Exercise details>
Each line in the entries below that holds the string "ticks" is to be listed.

Exercise material>
#####

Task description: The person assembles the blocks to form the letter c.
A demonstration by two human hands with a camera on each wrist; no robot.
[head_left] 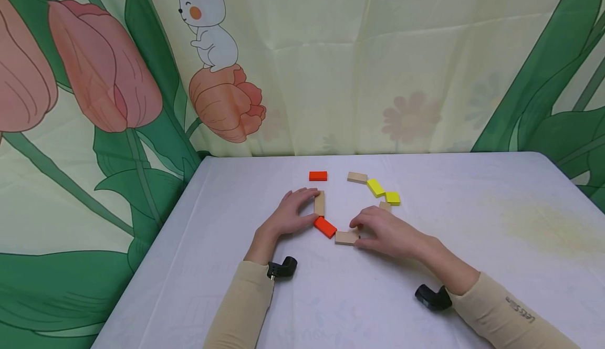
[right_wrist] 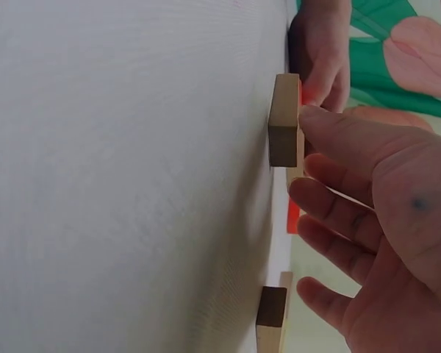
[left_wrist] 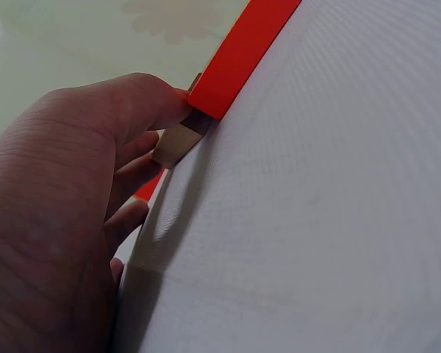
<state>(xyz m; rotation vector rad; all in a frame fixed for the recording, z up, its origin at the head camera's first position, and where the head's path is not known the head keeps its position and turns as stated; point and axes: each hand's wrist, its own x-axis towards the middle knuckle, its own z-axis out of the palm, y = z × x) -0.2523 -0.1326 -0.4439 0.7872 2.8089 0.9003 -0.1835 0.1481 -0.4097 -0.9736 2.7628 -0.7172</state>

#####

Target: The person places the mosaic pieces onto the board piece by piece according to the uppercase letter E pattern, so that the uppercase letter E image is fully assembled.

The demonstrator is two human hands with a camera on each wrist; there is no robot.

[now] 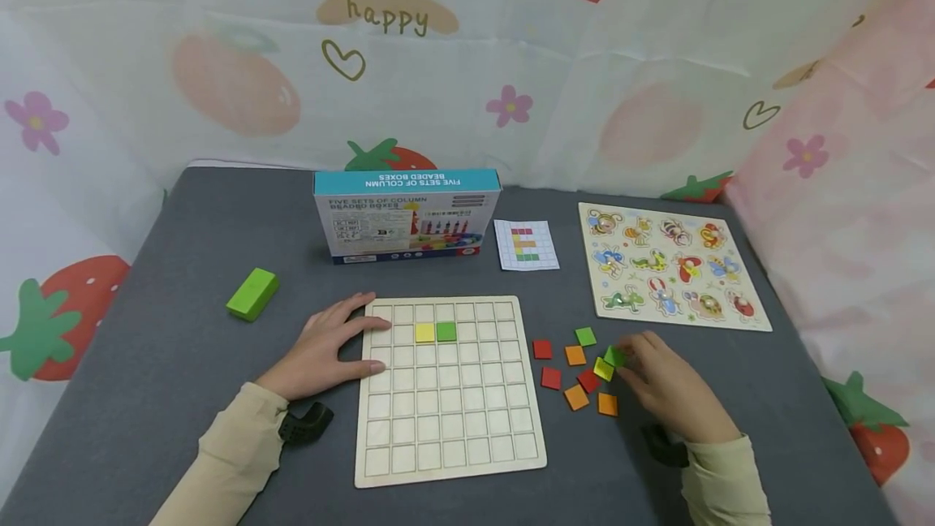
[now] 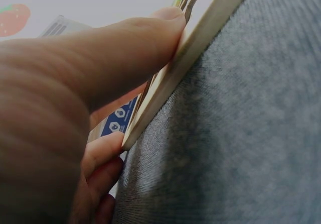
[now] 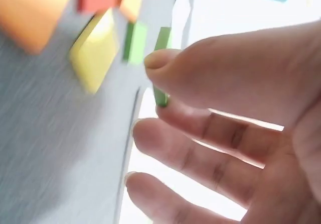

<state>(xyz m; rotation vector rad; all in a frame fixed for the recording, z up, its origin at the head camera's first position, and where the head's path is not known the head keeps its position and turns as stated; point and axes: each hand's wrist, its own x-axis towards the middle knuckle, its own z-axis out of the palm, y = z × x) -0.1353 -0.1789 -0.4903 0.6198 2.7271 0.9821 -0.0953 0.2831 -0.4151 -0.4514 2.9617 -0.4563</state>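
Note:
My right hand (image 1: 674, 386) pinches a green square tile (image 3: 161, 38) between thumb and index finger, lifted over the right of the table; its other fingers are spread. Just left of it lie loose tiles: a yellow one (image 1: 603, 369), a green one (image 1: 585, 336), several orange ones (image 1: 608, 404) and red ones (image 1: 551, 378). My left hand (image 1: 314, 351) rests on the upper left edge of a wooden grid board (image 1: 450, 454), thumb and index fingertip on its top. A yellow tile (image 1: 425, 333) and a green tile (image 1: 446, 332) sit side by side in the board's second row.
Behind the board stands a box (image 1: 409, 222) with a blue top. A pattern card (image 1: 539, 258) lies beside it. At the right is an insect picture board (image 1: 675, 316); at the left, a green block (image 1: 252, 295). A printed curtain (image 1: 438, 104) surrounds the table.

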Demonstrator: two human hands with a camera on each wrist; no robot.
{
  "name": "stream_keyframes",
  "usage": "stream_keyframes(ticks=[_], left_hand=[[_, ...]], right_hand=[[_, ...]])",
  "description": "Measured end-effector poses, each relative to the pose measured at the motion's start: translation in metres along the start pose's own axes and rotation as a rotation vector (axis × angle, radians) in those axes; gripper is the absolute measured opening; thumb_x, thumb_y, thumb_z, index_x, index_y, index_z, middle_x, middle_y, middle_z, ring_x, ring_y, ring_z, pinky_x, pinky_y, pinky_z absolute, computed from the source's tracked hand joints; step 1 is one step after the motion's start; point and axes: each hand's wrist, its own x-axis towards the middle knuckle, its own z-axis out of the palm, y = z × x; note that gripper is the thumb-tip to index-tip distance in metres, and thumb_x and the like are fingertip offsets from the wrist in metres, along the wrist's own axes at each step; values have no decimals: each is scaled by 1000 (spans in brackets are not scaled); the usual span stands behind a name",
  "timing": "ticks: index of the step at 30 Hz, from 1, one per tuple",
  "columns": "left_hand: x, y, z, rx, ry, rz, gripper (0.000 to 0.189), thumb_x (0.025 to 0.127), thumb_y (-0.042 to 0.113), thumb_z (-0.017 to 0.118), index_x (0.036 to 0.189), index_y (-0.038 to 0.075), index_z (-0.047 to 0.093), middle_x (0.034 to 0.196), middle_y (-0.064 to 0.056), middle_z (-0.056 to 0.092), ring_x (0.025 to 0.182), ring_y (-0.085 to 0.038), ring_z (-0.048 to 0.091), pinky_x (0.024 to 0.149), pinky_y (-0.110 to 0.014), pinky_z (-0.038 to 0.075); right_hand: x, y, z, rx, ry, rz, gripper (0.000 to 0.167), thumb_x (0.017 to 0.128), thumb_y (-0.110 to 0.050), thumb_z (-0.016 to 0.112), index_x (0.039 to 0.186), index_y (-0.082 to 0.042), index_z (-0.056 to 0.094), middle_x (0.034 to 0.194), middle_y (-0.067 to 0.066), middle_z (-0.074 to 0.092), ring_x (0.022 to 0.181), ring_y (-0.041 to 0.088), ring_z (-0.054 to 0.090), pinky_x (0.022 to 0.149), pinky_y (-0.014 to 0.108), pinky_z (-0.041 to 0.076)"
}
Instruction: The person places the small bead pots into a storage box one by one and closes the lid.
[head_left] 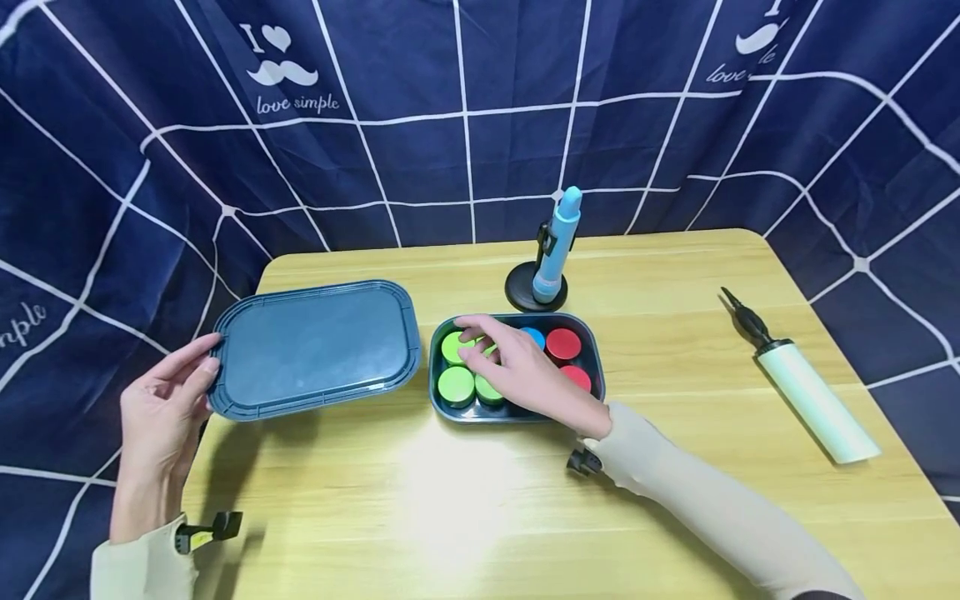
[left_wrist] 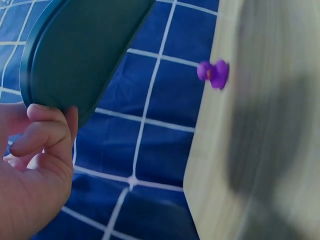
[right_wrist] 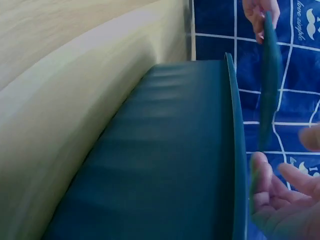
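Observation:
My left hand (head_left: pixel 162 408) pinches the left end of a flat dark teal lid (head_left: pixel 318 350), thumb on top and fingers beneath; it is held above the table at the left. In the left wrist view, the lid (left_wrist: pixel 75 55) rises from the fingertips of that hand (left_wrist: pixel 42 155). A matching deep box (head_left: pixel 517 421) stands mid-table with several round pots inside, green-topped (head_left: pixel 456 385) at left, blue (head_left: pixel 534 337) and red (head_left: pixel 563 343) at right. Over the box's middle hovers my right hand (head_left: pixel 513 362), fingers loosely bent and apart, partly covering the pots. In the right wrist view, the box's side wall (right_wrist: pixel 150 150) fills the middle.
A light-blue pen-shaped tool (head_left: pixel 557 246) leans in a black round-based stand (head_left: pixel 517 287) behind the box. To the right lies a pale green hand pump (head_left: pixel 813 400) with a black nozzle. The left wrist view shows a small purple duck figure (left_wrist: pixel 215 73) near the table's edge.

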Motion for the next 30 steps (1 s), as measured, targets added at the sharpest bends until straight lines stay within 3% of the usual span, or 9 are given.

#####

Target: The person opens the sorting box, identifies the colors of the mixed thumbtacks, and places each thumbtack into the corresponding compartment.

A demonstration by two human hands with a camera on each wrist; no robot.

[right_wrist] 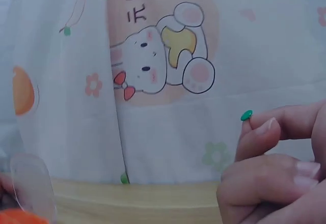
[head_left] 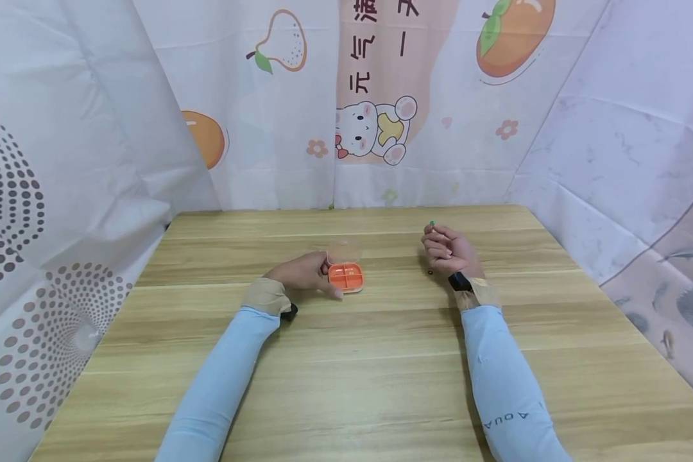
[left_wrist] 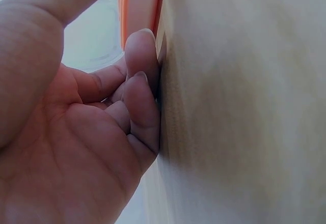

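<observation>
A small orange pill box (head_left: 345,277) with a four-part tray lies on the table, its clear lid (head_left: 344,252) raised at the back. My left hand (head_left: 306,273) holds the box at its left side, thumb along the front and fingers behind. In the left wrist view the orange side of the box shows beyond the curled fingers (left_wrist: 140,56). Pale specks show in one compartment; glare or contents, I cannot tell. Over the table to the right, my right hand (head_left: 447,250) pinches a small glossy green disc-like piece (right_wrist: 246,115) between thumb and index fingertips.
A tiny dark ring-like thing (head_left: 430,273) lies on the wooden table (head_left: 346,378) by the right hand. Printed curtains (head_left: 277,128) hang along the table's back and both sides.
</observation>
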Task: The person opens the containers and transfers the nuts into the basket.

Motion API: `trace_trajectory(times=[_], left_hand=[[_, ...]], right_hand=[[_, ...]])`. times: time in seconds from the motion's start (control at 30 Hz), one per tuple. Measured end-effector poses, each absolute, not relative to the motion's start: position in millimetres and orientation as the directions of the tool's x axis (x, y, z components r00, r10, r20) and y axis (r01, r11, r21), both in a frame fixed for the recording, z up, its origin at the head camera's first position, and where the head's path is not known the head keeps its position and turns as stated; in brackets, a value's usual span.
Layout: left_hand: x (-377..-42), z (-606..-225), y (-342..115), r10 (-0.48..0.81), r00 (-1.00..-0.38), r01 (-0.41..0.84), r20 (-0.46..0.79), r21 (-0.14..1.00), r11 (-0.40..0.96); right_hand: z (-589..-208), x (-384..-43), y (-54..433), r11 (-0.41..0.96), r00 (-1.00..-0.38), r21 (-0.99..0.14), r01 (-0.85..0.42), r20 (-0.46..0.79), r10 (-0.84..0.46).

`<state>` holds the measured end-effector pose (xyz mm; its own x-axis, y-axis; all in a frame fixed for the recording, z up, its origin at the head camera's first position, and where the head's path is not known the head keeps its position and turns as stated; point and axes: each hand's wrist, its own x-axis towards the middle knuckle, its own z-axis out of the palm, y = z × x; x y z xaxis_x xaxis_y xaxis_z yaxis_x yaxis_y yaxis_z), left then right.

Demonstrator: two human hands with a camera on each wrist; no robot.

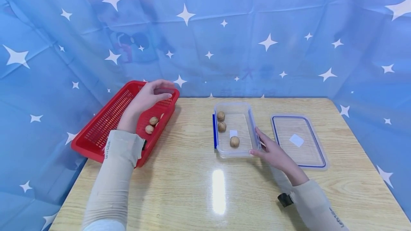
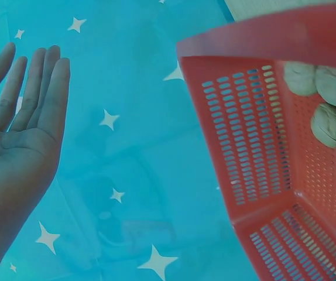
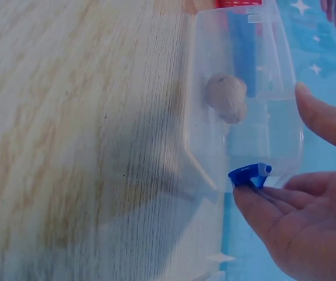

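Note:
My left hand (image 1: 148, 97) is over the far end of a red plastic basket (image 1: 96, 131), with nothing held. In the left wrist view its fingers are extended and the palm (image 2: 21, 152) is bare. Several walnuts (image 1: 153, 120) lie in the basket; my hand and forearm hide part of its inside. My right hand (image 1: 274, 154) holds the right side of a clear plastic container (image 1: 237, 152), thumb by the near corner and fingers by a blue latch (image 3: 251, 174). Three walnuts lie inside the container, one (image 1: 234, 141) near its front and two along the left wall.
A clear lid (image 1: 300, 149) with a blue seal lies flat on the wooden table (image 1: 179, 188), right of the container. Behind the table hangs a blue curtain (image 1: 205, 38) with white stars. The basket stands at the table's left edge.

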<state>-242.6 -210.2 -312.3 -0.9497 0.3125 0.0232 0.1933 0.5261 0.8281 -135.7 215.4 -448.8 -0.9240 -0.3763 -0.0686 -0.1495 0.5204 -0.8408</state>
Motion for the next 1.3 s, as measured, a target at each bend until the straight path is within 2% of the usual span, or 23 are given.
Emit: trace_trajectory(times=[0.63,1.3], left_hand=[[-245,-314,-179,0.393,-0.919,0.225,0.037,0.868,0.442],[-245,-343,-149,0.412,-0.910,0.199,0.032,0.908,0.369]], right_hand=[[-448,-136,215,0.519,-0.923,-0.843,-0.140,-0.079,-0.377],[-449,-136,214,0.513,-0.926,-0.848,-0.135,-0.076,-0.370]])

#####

Answer to this task>
  "usage": "stream_keyframes(ticks=[_], left_hand=[[_, ...]], right_hand=[[_, ...]])",
  "timing": "ticks: index of the step at 30 Hz, from 1, one per tuple",

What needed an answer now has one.